*** INFORMATION SHOWN ***
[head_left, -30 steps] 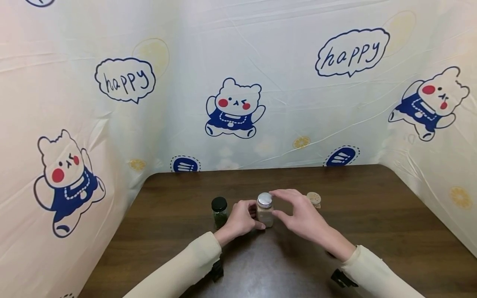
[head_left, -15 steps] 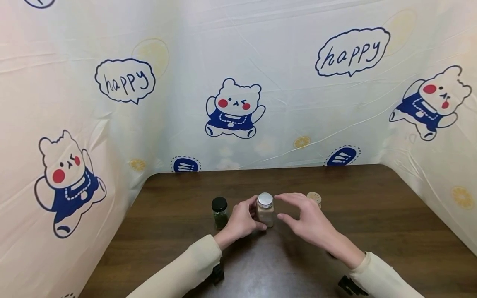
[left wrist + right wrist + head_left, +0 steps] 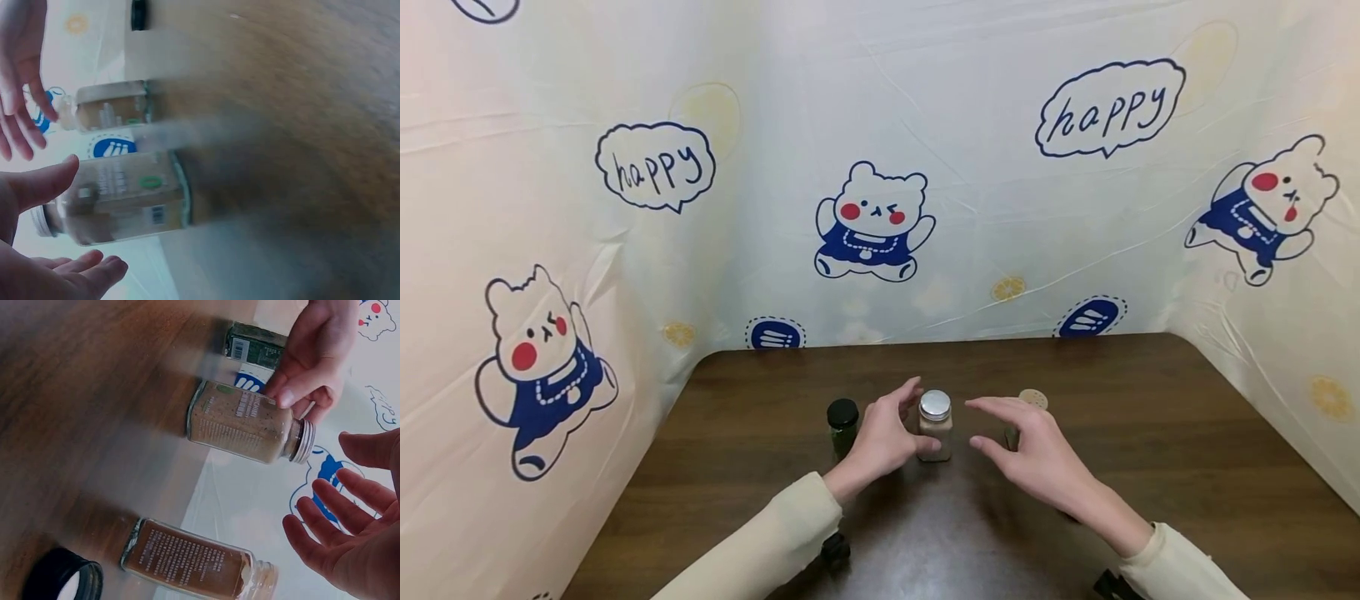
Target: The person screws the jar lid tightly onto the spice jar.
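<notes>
A glass spice jar (image 3: 935,433) of pale powder, capped with a ribbed silver lid, stands upright on the table. My left hand (image 3: 882,433) stands around its left side, thumb in front and fingers behind, spread apart; whether the thumb still touches the glass I cannot tell. To the jar's right, my right hand (image 3: 1037,450) hovers with fingers parted and holds nothing. Behind that hand is a second spice jar (image 3: 184,556) of brown powder, its pale, holed shaker top (image 3: 1034,398) uncovered. Left of my left hand stands a jar of green herbs (image 3: 842,427) with a black lid.
A loose black cap (image 3: 65,575) lies on the table near the brown-powder jar, seen in the right wrist view. The dark wooden table (image 3: 760,375) backs onto a cloth curtain (image 3: 880,100) printed with bears, which also hangs at both sides.
My right hand has drawn away to the right from the silver-lidded jar. My left hand's fingers have loosened and spread from it. The jar stays in about the same place.
</notes>
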Motion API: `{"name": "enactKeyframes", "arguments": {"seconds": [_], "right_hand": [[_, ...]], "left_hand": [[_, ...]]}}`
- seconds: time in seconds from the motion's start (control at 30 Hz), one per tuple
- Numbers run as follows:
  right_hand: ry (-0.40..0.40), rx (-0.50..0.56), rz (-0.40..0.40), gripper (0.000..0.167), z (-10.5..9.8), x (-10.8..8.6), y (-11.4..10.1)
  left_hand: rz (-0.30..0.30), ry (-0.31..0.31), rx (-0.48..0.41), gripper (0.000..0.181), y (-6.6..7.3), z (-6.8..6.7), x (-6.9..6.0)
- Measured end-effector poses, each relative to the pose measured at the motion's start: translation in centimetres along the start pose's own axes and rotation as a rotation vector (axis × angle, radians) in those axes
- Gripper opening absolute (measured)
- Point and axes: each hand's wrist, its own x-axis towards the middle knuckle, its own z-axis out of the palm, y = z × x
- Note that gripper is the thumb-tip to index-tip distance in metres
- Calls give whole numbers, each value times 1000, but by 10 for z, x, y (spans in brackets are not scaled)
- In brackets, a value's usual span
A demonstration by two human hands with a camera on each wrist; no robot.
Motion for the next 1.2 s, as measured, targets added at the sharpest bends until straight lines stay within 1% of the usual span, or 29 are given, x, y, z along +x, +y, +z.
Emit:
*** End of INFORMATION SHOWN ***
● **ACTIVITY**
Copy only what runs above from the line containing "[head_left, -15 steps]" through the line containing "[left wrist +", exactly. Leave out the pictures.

● **FINAL ANSWER**
[head_left, -15 steps] 
[left wrist + right wrist + head_left, +0 steps] 

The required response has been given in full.